*Try it*: Filter the listing below, keeping every line that holds "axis".

+++ Data below

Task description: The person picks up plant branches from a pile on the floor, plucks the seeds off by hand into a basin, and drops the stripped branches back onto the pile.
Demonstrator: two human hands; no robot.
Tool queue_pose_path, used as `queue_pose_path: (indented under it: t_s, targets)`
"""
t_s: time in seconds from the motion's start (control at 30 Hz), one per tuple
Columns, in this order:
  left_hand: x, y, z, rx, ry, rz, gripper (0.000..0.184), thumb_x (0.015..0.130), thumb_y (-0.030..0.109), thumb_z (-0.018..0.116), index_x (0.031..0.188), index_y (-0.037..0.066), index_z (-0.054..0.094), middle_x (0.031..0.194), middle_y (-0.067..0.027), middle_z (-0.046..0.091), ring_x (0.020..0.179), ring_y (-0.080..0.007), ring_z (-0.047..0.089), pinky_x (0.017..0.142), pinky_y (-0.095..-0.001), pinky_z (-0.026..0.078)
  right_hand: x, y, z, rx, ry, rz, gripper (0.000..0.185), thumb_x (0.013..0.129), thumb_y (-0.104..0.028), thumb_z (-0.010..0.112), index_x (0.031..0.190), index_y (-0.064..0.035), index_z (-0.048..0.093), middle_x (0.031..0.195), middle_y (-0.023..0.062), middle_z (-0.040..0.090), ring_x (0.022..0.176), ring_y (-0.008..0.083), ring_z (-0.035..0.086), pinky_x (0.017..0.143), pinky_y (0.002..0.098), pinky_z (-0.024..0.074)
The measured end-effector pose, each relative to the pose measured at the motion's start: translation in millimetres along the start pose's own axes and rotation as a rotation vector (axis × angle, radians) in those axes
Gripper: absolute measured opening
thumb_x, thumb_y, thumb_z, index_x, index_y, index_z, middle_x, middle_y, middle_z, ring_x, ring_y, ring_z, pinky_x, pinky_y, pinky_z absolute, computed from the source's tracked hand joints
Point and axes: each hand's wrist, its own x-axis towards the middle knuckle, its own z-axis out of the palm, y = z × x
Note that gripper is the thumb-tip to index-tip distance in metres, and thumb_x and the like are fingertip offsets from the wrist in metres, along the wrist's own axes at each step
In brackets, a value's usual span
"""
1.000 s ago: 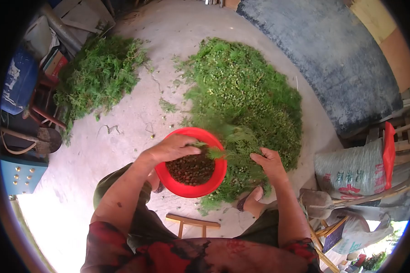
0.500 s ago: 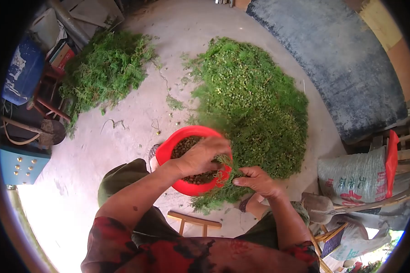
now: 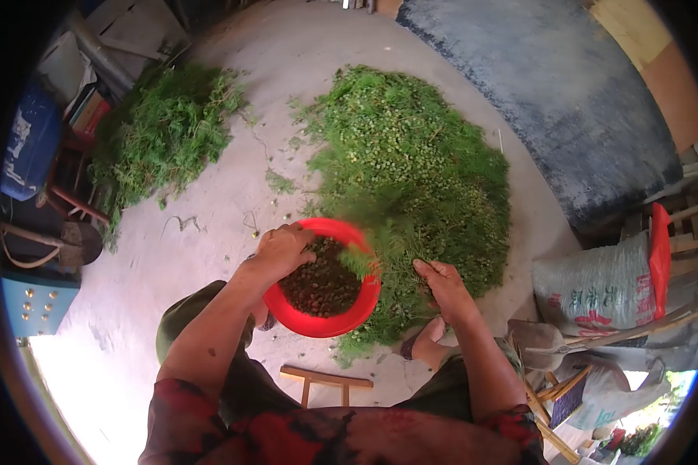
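Note:
A red plastic basin (image 3: 318,325) with many small brown, nut-like pieces (image 3: 322,283) inside sits between the knees. My left hand (image 3: 283,249) is at its upper left rim, fingers curled over the edge and closed on it. On the other side, my right hand (image 3: 444,288) pinches a feathery green sprig (image 3: 395,252), whose leafy end reaches over the basin's right rim and is smeared by motion. Just beyond lies a large heap of green sprigs with small round green fruits (image 3: 411,139).
A second pile of greenery (image 3: 159,128) lies at the left, near a blue barrel (image 3: 32,143). To the right stand a full woven sack (image 3: 593,287) and a shovel (image 3: 537,341). A large dark board (image 3: 551,101) lies at upper right; a wooden stool (image 3: 326,377) is in front.
My left hand has left the basin's inside for its left rim. The sprig in my right hand has swung up from the basin's lower right side. The view has shifted slightly.

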Motion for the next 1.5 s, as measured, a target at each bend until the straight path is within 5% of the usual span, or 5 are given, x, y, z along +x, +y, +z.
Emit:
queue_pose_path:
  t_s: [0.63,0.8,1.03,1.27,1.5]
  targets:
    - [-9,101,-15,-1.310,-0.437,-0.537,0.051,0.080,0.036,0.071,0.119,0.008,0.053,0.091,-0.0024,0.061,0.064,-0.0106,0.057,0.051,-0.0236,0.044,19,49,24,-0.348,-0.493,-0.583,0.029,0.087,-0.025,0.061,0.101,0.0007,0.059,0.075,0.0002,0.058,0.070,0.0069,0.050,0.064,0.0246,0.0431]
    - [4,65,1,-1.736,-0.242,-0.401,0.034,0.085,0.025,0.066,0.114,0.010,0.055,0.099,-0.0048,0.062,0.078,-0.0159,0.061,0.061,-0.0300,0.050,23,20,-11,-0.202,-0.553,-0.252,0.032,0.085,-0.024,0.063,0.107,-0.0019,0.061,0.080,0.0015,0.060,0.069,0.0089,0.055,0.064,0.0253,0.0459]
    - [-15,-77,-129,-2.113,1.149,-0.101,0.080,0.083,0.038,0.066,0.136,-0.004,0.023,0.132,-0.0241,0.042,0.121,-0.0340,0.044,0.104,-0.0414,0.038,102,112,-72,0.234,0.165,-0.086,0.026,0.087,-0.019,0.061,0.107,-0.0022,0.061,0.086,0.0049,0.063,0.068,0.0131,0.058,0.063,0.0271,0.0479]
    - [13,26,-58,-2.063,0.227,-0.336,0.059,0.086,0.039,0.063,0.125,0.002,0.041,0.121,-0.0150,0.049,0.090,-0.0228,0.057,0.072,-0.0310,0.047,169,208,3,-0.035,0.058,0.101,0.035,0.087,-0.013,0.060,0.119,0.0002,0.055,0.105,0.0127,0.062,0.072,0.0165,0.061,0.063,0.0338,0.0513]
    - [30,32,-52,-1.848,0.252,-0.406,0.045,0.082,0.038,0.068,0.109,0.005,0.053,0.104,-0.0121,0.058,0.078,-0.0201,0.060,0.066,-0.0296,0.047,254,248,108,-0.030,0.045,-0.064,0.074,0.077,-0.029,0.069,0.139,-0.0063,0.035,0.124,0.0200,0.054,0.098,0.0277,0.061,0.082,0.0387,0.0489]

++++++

*Answer space*:
The measured end-effector pose, each relative to the pose measured at the motion's start: translation in millimetres along the start pose's own axes and rotation as a rotation vector (axis × angle, radians) in those axes
Point and axes: each hand's wrist, its own x-axis towards the middle knuckle, its own z-axis out of the palm, y = z × x

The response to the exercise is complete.